Description of the task: For this item, repeat the material exactly while omitting its pictures.

Data block:
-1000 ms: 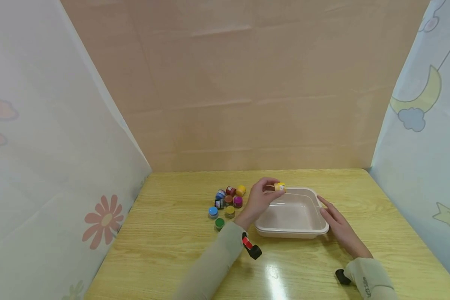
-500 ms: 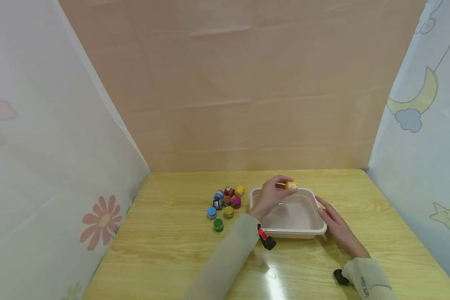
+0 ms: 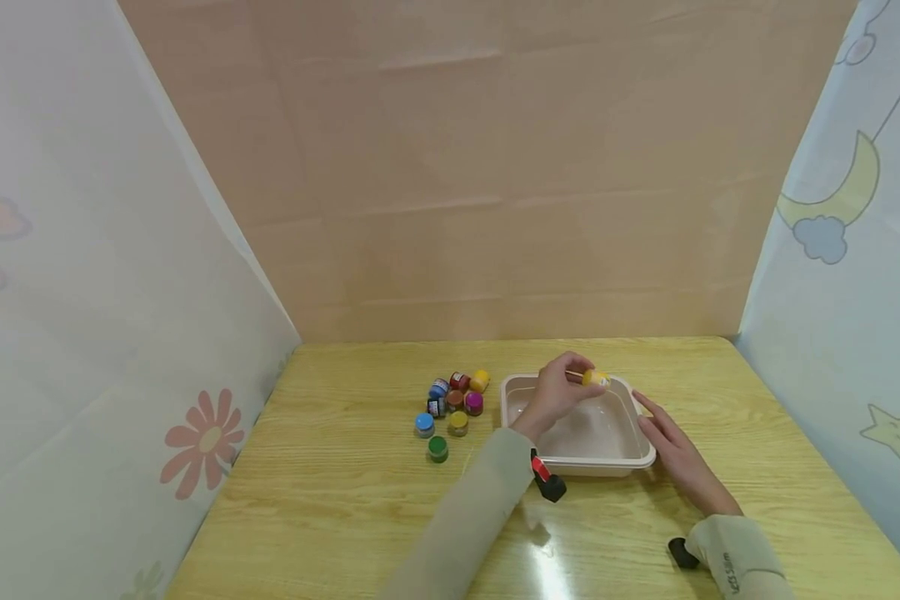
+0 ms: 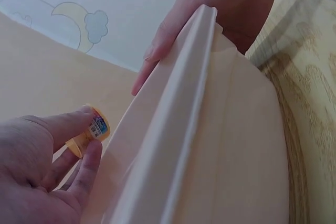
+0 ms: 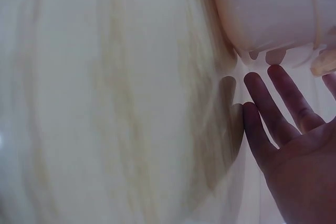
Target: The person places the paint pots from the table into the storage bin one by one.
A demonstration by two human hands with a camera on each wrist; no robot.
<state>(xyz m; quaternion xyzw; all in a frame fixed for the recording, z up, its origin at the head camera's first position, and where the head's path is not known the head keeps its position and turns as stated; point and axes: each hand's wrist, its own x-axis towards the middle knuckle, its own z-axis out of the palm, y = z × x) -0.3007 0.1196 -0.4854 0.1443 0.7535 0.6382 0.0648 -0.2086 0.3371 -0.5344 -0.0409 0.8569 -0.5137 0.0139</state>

The completed task:
-1000 ms: 
-500 ms: 
+0 ms: 
+0 ms: 
+0 ms: 
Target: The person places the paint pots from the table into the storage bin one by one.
A demonstration by two human hands with a camera on each wrist; no robot.
<state>(xyz m; quaternion xyzw; all in a frame fixed for the recording, z up, its origin at the head camera's first position, and where the head's path is not known the head keeps its position and turns as stated; point and axes: each hand's wrist, its own x-axis towards the middle knuckle, its own z-axis out of the palm, y = z × x) -0.3007 0.1196 -0.4854 0.1443 0.7535 0.6382 0.0648 -0.2086 0.3371 -0.5344 -0.0409 0.8569 -0.5137 0.0139</state>

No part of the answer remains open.